▶ **Required action**: Would you please reproduce all the entries word for word, minus the pictures?

▶ **Stored data**:
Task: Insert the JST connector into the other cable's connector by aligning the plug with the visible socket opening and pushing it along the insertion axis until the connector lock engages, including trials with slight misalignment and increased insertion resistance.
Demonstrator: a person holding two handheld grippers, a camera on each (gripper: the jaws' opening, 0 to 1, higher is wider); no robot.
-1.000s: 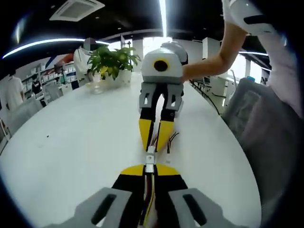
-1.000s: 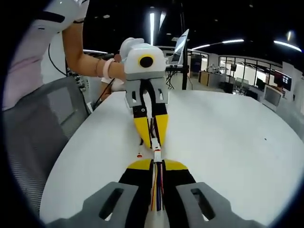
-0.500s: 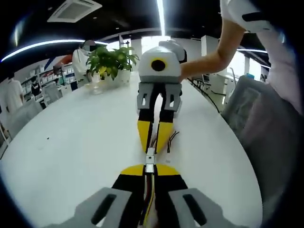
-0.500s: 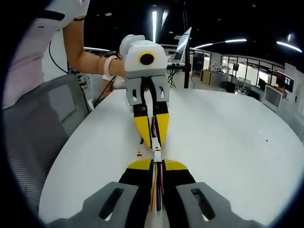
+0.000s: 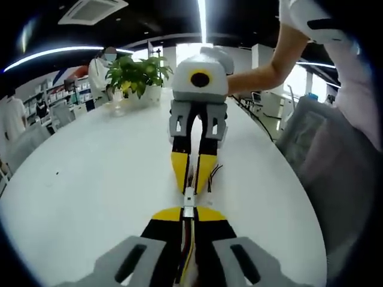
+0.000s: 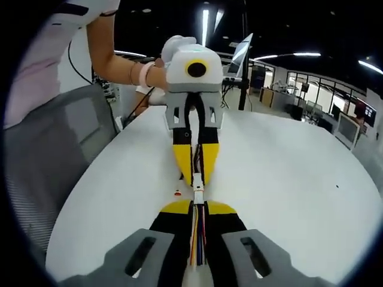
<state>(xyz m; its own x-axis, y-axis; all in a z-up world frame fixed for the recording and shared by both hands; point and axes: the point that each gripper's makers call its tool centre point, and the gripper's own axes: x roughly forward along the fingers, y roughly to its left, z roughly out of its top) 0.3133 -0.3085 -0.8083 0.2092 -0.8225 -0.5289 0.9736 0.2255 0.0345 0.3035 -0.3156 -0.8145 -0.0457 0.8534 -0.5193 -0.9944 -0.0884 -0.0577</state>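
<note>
White and round, the worktop [image 5: 90,179] lies in an open office with long ceiling lights, and a green potted plant [image 5: 136,75] stands at its far left side in the left gripper view. A grey mesh chair [image 6: 48,161] stands beside the worktop at the left of the right gripper view.

Seen from the left gripper view, the left hand-held gripper [image 5: 187,216] has its yellow-tipped jaws clenched on a bundle of coloured wires [image 5: 185,251] that ends in a small white JST connector [image 5: 188,200]. This connector sticks out just beyond the jaw tips, over the worktop. Opposite to it, the right hand-held gripper [image 5: 192,179] points toward the camera, its yellow jaws closed on the other cable, and its tips reach the white connector. Some loose wire ends [image 5: 213,174] show just right of those jaws.

From the right gripper view, the same meeting is seen: the right hand-held gripper [image 6: 196,209] grasps thin coloured wires [image 6: 197,239], and the white connector [image 6: 197,192] sits between its tips and the tips of the left hand-held gripper [image 6: 195,177]. Whether the two connector halves are fully locked, I cannot tell. One small white and red piece [image 6: 176,193] lies on the worktop, just left of the connector.
</note>
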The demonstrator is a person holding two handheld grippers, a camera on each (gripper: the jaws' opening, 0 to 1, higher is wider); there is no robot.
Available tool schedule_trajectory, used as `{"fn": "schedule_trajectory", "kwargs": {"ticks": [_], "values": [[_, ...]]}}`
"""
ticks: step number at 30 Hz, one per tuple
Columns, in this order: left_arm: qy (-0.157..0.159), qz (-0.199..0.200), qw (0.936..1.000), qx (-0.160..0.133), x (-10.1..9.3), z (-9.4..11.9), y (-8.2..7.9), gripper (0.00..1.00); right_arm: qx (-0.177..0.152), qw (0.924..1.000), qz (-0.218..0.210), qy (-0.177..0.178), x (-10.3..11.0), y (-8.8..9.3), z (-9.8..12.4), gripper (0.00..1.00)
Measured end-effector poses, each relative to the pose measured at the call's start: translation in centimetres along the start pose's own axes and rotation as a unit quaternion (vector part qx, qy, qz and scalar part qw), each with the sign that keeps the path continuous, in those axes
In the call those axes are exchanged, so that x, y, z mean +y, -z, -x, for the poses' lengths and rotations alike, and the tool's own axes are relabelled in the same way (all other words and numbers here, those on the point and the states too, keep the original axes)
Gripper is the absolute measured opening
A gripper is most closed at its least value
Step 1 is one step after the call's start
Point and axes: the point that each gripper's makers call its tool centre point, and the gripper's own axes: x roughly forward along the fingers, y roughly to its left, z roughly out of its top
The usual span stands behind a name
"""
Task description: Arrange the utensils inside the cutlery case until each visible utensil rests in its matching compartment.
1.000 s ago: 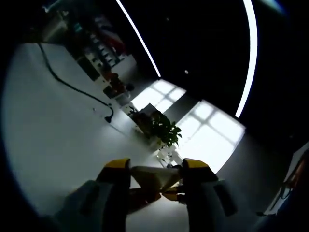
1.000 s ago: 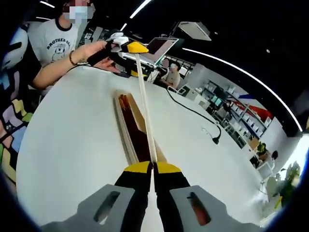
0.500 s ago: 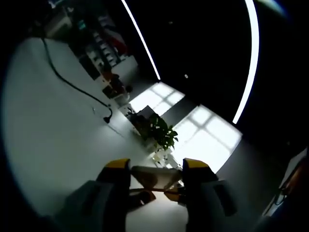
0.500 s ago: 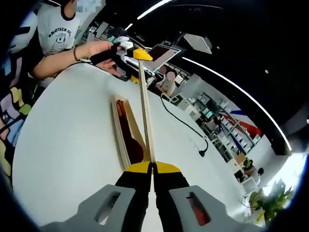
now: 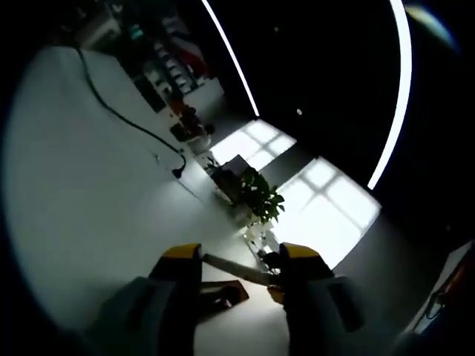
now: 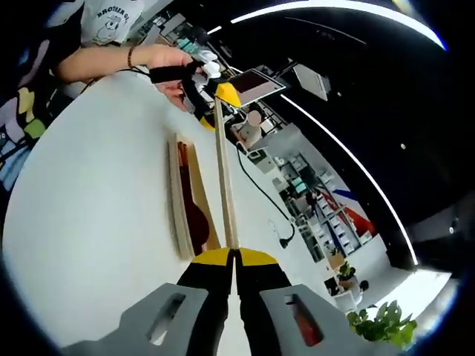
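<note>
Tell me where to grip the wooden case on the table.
The case: probably pinch a long side wall from above, jaws astride the thin rim. It lies flat and open on the table, utensils inside, beneath the held slat.

Between our left gripper's (image 5: 236, 261) jaws a pale strip (image 5: 239, 270) crosses the gap; backlight from the windows leaves it too dim for us to say whether the jaws touch it. Just below it, a dark brown thing (image 5: 220, 294) is too murky to identify. In the right gripper view, the lid (image 6: 224, 185) running forward from our closed jaws hides part of the cutlery case (image 6: 180, 196) beside it. We cannot make out what the reddish shape (image 6: 194, 215) inside that case is.
</note>
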Motion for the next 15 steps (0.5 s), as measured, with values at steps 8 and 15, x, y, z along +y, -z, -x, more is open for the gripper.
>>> {"fn": "schedule_trajectory", "kwargs": {"ticks": [8, 15], "values": [[-0.031, -0.002, 0.9995, 0.006, 1.6, -0.3, 0.3, 0.38, 0.010, 0.9984, 0.053, 0.017, 0.9, 1.2, -0.3, 0.00], [-0.060, -0.024, 0.9979, 0.008, 2.6, 0.0, 0.2, 0.30, 0.014, 0.9981, 0.056, 0.020, 1.3, 1.4, -0.5, 0.00]]}}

▶ **Answer for this exercise**:
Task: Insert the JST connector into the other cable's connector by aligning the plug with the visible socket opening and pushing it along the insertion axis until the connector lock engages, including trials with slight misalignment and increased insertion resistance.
Demonstrator: a person holding two handheld grippers, a camera on each (gripper: the jaws' opening, 0 to 1, higher is wider); no robot.
-1.000s: 
-1.000s: 
-0.500s: 
-0.500s: 
+0.000s: 
+0.000s: 
<state>(xyz m; its own x-axis, y-axis; all in a z-up world frame fixed for the recording and shared by both hands; point and axes: the point that each gripper's makers call its tool centre point, and the gripper's own axes: x roughly forward along the fingers, y roughly to its left, z roughly out of its top) 0.3133 -0.3085 -0.8083 0.2092 -0.8225 -0.5289 0.9736 0.2255 0.0345 0.3035 -0.3156 -0.8145 -0.0457 0.8534 -0.5193 -0.9944 -0.0884 -0.0577</state>
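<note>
White and round, the worktop [image 5: 90,179] lies in an open office with long ceiling lights, and a green potted plant [image 5: 136,75] stands at its far left side in the left gripper view. A grey mesh chair [image 6: 48,161] stands beside the worktop at the left of the right gripper view.

Seen from the left gripper view, the left hand-held gripper [image 5: 187,216] has its yellow-tipped jaws clenched on a bundle of coloured wires [image 5: 185,251] that ends in a small white JST connector [image 5: 188,200]. This connector sticks out just beyond the jaw tips, over the worktop. Opposite to it, the right hand-held gripper [image 5: 192,179] points toward the camera, its yellow jaws closed on the other cable, and its tips reach the white connector. Some loose wire ends [image 5: 213,174] show just right of those jaws.

From the right gripper view, the same meeting is seen: the right hand-held gripper [image 6: 196,209] grasps thin coloured wires [image 6: 197,239], and the white connector [image 6: 197,192] sits between its tips and the tips of the left hand-held gripper [image 6: 195,177]. Whether the two connector halves are fully locked, I cannot tell. One small white and red piece [image 6: 176,193] lies on the worktop, just left of the connector.
</note>
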The demonstrator is a person holding two handheld grippers, a camera on each (gripper: the jaws' opening, 0 to 1, higher is wider); there is no robot.
Available tool schedule_trajectory, used as `{"fn": "schedule_trajectory", "kwargs": {"ticks": [_], "values": [[_, ...]]}}`
"""
ticks: step number at 30 Hz, one per tuple
Columns, in this order: left_arm: qy (-0.157..0.159), qz (-0.199..0.200), qw (0.936..1.000), qx (-0.160..0.133), x (-10.1..9.3), z (-9.4..11.9), y (-8.2..7.9), gripper (0.00..1.00); right_arm: qx (-0.177..0.152), qw (0.924..1.000), qz (-0.218..0.210), qy (-0.177..0.178), x (-10.3..11.0), y (-8.8..9.3), z (-9.8..12.4), gripper (0.00..1.00)
Measured end-effector poses, each relative to the pose measured at the call's start: translation in centimetres along the start pose's own axes and rotation as a unit quaternion (vector part qx, qy, qz and scalar part qw), each with the sign that keeps the path continuous, in those axes
In the call those axes are exchanged, so that x, y, z mean +y, -z, -x, for the poses' lengths and rotations alike, and the tool's own axes are relabelled in the same way (all other words and numbers here, those on the point and the states too, keep the original axes)
Gripper is the absolute measured opening
A gripper is most closed at its least value
Step 1 is one step after the call's start
Point and axes: the point that each gripper's makers call its tool centre point, and the gripper's own axes: x roughly forward along the fingers, y roughly to its left, z roughly out of its top
The usual span stands behind a name
"""
Task description: Arrange the utensils inside the cutlery case until each visible utensil rests in its matching compartment.
1.000 s ago: 
1.000 s ago: 
0.500 s ago: 
0.500 s ago: 
now: 
now: 
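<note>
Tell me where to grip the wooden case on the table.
The case: probably pinch a long side wall from above, jaws astride the thin rim. It lies flat and open on the table, utensils inside, beneath the held slat.

Between our left gripper's (image 5: 236, 261) jaws a pale strip (image 5: 239, 270) crosses the gap; backlight from the windows leaves it too dim for us to say whether the jaws touch it. Just below it, a dark brown thing (image 5: 220, 294) is too murky to identify. In the right gripper view, the lid (image 6: 224, 185) running forward from our closed jaws hides part of the cutlery case (image 6: 180, 196) beside it. We cannot make out what the reddish shape (image 6: 194, 215) inside that case is.
</note>
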Motion for the next 15 steps (0.5 s), as measured, with values at steps 8 and 15, x, y, z along +y, -z, -x, more is open for the gripper.
>>> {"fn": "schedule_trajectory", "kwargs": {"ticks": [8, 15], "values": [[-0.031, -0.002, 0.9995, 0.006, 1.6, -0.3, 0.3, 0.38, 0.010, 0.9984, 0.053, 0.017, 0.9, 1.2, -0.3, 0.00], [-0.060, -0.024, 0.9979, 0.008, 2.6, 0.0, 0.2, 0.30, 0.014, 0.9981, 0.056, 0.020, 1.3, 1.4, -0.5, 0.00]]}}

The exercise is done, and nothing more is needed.